The EMBO journal | May 18, 2005

Recent studies indicate that the LKB1 tumour suppressor protein kinase is the major "upstream" activator of the energy sensor AMP-activated protein kinase (AMPK). We have used mice in which LKB1 is expressed at only approximately 10% of the normal levels in muscle and most other tissues, or that lack LKB1 entirely in skeletal muscle. Muscle expressing only 10% of the normal level of LKB1 had significantly reduced phosphorylation and activation of AMPKalpha2. In LKB1-lacking muscle, the basal activity of the AMPKalpha2 isoform was greatly reduced and was not increased by the AMP-mimetic agent, 5-aminoimidazole-4-carboxamide riboside (AICAR), by the antidiabetic drug phenformin, or by muscle contraction.

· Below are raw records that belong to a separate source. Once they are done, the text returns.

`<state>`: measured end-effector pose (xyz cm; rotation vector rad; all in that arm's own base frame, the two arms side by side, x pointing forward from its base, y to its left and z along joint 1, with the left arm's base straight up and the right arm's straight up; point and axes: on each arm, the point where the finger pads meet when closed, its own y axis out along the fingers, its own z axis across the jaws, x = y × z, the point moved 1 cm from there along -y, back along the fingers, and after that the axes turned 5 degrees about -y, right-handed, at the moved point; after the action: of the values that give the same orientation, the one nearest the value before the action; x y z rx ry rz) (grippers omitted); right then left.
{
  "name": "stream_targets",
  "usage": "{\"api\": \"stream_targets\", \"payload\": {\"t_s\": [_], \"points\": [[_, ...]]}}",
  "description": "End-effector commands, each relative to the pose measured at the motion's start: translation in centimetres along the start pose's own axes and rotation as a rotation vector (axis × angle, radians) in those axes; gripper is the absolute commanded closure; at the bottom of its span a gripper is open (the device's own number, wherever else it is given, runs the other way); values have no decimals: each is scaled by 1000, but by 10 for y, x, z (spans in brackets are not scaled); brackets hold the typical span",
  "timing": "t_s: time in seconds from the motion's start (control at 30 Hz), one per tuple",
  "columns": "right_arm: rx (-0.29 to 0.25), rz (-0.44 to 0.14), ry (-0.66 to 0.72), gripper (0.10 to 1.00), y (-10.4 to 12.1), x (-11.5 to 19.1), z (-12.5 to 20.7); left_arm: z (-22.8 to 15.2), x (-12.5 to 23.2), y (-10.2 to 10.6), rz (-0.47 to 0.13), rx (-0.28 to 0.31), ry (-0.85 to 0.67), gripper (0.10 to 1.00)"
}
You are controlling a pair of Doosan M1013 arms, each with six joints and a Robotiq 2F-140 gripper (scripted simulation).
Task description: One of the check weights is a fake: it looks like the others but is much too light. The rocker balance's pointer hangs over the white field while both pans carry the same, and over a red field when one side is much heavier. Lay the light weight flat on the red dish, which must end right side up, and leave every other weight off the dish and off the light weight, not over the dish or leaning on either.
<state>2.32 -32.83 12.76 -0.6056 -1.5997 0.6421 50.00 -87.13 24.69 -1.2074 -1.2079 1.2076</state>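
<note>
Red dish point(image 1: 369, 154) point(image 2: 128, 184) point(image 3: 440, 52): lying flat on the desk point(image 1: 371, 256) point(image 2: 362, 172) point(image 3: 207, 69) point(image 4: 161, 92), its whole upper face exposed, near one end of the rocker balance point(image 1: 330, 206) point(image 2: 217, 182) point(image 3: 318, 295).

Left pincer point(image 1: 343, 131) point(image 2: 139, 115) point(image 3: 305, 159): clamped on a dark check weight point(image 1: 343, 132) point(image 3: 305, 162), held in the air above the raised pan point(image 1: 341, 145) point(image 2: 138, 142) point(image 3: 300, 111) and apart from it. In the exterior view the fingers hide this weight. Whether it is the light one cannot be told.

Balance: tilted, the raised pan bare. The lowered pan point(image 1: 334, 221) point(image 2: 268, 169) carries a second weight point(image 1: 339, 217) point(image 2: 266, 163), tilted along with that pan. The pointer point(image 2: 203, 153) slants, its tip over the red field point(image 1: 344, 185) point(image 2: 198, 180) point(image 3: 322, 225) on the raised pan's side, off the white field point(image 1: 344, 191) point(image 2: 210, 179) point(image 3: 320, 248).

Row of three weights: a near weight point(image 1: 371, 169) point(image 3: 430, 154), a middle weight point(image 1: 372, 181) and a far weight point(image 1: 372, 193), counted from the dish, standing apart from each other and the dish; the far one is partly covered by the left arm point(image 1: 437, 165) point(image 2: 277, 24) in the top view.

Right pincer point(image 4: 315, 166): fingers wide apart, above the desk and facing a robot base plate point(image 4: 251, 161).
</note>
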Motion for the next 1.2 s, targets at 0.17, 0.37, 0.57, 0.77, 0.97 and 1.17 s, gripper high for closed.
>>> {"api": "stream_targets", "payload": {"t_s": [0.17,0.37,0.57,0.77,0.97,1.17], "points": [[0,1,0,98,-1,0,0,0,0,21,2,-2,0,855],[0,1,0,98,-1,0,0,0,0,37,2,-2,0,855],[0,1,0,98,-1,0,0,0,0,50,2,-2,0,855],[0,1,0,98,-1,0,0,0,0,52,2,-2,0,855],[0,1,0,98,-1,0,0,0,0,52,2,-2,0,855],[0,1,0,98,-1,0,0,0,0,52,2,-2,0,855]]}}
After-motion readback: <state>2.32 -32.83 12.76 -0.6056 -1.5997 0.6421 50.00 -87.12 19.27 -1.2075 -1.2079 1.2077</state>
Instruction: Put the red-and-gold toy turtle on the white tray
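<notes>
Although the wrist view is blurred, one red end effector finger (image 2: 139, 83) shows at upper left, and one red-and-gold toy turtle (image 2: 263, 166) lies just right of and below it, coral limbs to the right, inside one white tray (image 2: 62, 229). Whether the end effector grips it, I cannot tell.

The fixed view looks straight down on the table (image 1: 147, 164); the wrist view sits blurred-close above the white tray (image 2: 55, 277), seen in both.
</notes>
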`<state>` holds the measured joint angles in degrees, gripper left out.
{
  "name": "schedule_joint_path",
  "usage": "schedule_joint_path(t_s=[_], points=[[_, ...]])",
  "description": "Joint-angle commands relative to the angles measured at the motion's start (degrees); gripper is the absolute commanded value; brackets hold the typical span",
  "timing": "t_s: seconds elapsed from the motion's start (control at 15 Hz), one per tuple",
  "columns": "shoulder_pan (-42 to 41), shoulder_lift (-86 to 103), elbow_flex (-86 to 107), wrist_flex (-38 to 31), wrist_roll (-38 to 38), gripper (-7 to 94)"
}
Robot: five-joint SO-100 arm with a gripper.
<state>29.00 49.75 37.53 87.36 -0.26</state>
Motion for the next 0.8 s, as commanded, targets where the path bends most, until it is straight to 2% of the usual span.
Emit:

Moreover, phosphorylation of acetyl CoA carboxylase-2, a downstream target of AMPK, was profoundly reduced. Glucose uptake stimulated by AICAR or muscle contraction, but not by insulin, was inhibited in the absence of LKB1. Contraction increased the AMP:ATP ratio to a greater extent in LKB1-deficient muscles than in LKB1-expressing muscles. These studies establish the importance of LKB1 in regulating AMPK activity and cellular energy levels in response to contraction and phenformin.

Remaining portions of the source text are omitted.